Sarius nodded. “I see. So where does that leave us? What chance is there that we can locate Ruben, assuming he's still alive?”

Fred scanned the faces of each man before speaking. “As I see it, we have just one option: I must go back to my world and find Ruben and bring him back. There is no other way.”

***

After receiving an additional key for Ruben's return, Fred prepared himself mentally for his journey back.

Within an instant, Fred was back in his depressing little room again. All that had changed were the sheets of cloth placed over each item of furniture.

Checks of cupboards and drawers revealed that little had been touched. Even the money he'd hidden in a jar at the back of a kitchen shelf was still there. “That makes things easier,” he thought.

Fred immediately visited the local office of a national newspaper and placed an advertisement in the Personal Column that simply said, “Ruben, I have your key,” and a reply address.

Two days later, there was a loud knock on his door. Standing there was a frail man in his seventies.

“I've come for my key,” he said with a shaky voice.

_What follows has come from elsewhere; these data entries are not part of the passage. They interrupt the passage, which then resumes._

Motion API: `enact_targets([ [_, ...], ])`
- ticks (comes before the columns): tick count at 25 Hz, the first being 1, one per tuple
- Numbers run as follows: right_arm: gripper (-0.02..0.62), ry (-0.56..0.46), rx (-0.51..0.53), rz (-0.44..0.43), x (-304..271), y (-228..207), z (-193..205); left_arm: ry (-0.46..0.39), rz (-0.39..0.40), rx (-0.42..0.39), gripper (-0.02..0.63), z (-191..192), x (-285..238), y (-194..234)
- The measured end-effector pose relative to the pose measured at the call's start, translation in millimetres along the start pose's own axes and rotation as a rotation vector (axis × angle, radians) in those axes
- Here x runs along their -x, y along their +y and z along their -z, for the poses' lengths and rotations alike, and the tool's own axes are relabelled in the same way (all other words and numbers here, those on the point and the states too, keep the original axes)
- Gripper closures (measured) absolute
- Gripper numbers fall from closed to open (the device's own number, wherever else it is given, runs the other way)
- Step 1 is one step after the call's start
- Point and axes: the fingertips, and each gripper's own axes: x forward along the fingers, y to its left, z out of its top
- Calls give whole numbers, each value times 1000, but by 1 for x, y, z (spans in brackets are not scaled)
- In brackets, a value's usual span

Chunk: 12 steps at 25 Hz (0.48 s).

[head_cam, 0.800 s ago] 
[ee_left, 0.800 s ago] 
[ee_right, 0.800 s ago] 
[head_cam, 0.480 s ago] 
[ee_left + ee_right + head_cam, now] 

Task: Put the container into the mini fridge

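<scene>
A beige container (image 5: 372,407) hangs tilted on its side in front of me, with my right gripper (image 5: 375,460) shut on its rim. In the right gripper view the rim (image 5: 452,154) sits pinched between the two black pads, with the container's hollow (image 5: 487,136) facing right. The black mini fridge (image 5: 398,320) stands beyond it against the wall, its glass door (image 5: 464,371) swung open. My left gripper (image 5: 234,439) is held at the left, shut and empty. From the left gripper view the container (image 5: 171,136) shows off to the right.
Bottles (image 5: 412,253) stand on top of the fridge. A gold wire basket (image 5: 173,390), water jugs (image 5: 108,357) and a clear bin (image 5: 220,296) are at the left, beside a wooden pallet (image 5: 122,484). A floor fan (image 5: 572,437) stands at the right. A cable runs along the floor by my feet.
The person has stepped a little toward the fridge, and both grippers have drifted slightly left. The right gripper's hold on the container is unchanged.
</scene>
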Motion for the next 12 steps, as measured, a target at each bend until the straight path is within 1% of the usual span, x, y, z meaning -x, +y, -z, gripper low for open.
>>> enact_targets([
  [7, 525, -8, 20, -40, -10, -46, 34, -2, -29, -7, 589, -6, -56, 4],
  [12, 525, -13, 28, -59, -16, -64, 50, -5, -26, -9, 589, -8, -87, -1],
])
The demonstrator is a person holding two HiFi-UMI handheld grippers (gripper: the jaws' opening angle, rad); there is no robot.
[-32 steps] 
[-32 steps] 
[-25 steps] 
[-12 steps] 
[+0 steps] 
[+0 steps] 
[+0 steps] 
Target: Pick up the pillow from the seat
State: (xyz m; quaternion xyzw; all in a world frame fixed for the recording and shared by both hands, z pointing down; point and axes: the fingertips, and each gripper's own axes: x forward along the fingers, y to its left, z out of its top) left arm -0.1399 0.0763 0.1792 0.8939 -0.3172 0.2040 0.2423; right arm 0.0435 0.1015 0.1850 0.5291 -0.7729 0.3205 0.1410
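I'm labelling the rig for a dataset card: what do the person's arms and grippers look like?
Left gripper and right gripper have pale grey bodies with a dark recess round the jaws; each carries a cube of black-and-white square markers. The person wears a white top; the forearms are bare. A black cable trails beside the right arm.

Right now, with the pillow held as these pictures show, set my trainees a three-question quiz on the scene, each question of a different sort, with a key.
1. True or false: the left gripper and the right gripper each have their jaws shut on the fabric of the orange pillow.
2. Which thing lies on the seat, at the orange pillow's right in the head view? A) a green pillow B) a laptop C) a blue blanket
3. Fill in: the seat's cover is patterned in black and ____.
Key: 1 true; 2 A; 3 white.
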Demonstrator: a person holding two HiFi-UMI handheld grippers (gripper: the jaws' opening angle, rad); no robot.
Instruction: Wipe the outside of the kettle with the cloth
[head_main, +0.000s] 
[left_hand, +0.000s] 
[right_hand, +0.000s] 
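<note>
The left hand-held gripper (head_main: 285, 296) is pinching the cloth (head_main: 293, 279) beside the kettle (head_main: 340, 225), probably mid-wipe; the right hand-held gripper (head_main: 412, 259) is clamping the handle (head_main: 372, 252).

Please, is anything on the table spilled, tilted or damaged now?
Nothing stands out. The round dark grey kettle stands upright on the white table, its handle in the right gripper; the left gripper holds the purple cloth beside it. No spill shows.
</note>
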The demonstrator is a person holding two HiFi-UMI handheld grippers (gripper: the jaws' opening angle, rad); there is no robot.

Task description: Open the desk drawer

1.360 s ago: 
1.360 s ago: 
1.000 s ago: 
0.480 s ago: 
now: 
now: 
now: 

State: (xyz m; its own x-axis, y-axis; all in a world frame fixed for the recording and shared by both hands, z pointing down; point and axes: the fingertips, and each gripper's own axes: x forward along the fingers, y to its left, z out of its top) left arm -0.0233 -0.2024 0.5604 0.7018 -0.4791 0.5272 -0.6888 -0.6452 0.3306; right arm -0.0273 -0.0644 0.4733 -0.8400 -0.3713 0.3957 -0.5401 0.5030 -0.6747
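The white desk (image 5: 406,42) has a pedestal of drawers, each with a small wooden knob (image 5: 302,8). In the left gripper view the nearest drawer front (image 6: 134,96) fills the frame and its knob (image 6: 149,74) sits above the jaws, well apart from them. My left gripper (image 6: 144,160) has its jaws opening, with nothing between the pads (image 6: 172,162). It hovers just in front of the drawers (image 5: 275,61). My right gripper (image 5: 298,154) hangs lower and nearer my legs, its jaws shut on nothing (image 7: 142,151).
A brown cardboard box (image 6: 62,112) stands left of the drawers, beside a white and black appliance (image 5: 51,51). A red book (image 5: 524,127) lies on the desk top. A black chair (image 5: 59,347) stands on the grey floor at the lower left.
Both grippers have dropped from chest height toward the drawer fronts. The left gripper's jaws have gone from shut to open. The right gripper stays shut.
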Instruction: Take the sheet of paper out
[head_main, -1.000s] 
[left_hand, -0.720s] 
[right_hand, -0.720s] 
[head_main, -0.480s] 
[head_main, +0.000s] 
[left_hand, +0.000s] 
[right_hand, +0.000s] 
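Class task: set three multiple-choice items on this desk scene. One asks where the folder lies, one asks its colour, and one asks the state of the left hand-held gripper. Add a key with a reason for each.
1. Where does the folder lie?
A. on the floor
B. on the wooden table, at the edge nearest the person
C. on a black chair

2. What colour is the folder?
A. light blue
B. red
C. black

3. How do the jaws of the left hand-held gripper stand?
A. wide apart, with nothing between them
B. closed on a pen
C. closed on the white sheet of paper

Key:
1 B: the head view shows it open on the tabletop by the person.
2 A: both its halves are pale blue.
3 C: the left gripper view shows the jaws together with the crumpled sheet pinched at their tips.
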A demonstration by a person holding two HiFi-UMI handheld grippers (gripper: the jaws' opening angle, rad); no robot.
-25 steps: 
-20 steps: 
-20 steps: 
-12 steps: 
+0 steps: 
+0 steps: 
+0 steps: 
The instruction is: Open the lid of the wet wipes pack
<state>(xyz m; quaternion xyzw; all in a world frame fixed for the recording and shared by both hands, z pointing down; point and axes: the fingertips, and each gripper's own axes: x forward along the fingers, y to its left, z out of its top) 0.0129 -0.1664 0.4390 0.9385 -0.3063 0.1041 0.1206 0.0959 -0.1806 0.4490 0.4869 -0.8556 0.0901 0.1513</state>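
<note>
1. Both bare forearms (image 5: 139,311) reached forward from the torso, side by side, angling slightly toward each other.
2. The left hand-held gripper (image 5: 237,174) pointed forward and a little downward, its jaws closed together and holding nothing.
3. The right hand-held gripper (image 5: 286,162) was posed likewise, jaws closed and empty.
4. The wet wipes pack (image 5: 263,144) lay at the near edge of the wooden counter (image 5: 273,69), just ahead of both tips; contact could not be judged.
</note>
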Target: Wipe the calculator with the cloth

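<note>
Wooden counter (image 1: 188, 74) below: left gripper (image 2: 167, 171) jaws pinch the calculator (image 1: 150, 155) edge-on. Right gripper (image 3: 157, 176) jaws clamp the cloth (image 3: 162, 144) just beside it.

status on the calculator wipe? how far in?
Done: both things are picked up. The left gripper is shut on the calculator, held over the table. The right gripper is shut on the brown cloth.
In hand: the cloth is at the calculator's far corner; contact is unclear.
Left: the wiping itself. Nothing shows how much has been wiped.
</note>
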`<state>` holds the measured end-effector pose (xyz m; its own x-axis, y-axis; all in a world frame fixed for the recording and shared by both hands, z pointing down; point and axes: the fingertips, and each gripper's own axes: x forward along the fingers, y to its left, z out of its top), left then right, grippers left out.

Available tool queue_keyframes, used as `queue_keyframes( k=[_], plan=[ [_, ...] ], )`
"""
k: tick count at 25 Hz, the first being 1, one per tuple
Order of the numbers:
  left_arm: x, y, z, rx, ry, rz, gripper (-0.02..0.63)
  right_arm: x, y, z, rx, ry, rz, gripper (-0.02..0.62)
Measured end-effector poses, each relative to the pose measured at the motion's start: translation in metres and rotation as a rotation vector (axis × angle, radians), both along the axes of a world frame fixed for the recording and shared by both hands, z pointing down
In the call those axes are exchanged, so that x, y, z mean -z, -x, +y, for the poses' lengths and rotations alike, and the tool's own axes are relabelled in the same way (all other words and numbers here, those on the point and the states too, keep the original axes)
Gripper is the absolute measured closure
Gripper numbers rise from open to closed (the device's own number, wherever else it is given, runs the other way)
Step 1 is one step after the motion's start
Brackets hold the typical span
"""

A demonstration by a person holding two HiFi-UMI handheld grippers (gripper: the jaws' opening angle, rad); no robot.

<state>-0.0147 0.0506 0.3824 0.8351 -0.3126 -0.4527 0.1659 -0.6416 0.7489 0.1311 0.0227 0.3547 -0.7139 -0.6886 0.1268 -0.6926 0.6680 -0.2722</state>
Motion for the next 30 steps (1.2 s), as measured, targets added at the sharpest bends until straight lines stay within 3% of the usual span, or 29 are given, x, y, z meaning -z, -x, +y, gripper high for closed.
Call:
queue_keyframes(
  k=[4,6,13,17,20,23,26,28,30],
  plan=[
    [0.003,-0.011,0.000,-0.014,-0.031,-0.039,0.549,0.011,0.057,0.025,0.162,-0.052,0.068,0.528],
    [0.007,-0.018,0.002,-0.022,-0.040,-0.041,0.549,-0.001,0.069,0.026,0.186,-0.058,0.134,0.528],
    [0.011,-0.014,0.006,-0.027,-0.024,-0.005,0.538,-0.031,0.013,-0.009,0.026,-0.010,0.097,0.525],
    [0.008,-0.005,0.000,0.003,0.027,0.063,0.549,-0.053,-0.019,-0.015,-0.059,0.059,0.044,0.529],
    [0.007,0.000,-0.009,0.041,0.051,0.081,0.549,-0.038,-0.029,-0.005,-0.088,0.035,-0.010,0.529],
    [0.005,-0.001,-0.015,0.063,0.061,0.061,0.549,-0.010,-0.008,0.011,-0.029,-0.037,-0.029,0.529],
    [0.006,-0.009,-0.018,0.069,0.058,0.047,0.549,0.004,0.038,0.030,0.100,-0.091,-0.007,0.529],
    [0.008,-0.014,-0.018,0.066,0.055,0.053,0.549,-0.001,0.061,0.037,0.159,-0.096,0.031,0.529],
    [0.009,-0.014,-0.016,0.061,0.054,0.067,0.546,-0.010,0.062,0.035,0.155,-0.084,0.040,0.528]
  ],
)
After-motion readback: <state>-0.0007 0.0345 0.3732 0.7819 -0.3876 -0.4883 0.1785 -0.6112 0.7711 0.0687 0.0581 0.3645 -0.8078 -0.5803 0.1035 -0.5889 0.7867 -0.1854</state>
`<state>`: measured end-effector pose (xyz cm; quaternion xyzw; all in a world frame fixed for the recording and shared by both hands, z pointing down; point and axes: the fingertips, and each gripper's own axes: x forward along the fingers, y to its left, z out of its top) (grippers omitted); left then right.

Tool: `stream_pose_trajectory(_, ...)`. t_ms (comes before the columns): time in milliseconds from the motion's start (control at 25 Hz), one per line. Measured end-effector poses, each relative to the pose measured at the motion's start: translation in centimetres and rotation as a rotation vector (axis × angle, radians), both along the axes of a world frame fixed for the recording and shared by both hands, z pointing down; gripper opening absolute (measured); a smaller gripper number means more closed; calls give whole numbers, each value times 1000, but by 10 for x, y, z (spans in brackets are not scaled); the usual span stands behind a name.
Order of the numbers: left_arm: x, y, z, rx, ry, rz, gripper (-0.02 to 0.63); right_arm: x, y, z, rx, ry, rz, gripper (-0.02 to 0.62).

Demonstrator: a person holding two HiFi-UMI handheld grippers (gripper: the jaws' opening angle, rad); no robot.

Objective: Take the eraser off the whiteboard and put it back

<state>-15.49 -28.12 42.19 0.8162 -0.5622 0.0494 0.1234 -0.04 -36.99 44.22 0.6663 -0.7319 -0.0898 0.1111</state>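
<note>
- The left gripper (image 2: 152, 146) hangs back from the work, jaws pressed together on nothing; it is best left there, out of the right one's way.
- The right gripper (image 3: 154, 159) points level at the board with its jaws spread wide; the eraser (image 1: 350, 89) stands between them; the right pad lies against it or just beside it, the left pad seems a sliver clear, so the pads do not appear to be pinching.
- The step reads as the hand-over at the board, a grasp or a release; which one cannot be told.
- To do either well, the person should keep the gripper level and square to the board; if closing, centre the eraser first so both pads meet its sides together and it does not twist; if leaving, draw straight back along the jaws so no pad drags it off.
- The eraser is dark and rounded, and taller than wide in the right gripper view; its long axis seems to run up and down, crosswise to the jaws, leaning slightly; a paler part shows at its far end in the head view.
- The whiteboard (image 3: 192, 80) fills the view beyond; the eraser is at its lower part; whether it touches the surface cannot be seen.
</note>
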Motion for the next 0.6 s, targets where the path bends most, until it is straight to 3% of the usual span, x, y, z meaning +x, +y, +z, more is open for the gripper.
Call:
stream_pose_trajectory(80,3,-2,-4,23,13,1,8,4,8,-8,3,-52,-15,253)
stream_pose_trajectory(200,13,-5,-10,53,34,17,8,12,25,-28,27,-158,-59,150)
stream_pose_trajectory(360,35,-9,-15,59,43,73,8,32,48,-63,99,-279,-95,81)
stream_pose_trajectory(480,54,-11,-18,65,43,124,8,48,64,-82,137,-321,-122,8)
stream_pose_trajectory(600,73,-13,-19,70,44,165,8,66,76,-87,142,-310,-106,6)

“It's good to meet you at last, Ruben,” Fred replied, inviting him in. “Don't suppose you remember me, do you?”

“No, I don't,” he replied.

“We must make preparations to return to your home planet without delay.”

Ruben looked surprised. “We?” he said.

“Yes, I'm returning with you.”

“So you have two keys?" Ruben asked.

Fred nodded, and then smiled. “I expect you're wondering where I found your key,”

Just for an instant, a look of puzzlement appeared on the other man's face.

“I'll go get your key, Ruben,” he said heading for another room. However, as he did so, there was another knock at the front door.

The man standing there was also elderly. He smiled, shook Fred's hand heartily, and said, “I'm Ruben, come for my key.”

Fred turned and looked over his shoulder at the other man standing there.

***

Fred's return to paradise received much applause and much merry making. How glad they were to have Fred and Ruben back.

Fred explained his predicament when both men claimed to be Ruben.

“How did you know which man was Kaisan?” they asked.

“I knew that Kaisan may also respond to my advertisement and so I planned to test whoever came, by saying that I had found the key. The first man, the real Ruben, looked surprised when I said this but the second man responded quite differently. While still standing at the door, I said, 'I expect you're wondering where I found your key.' He smiled widely and replied, ''You're right, I've been trying to remember where I lost it!' I then reached into my pocket and took out a metal object about the size of a woman's lipstick case and help it up before him and said: 'The trouble is: you're not Ruben, so I can't give it to you, can I, Kaisan?'' Anger appeared on his face and without hesitation he reached out and snatched the object from my hand and ran off.”

Fred laughed loudly.

“I hope the color suits him! You see, it really was just a lipstic.”